Aims to increase dividends

JPMorgan still has higher ambitions to increase the dividend payments to its shareholders and to further boost their confidence with more buybacks of shares in the near future. The company presently has a dividend yield of 2.9% based on the recent dividend payments made at $0.38 per share in July 2013. It is worth noting that this was the first time that the company increased its dividends to $0.38 per share after staying consistently at $0.30 per share of dividends for the past five quarters. The banks were barred from paying higher level of dividends to its shareholders during the financial crisis.

Awaiting regulatory approval

The move for increasing the dividend payments and share buybacks to higher levels made by the CEO Jamie Dimon and his board is not yet approved by the regulators under the capital allocation plan. JPMorgan was until recently under the hold of London Whale debacle which proved to cost billions of dollars to the banking giant and further tarnished its reputation in the recent years.
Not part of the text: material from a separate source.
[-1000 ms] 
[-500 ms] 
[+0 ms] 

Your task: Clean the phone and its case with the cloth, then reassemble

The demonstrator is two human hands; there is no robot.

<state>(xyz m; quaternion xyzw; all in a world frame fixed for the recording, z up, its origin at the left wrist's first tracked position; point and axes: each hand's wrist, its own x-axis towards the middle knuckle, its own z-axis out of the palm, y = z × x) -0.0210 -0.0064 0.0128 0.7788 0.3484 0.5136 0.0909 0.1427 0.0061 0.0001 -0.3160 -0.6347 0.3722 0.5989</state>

However, the investment banker proved successful to overcome this struggle and it could thereby be expected that the Board would efficiently secure the approval of regulators to increase dividends and buybacks. This is further evident from the recent presentation made by the Chief Financial Officer of the company at the Barclays Conference assuring that the banking giant would once again move towards gaining back the investor confidence through its surge in dividends and buybacks.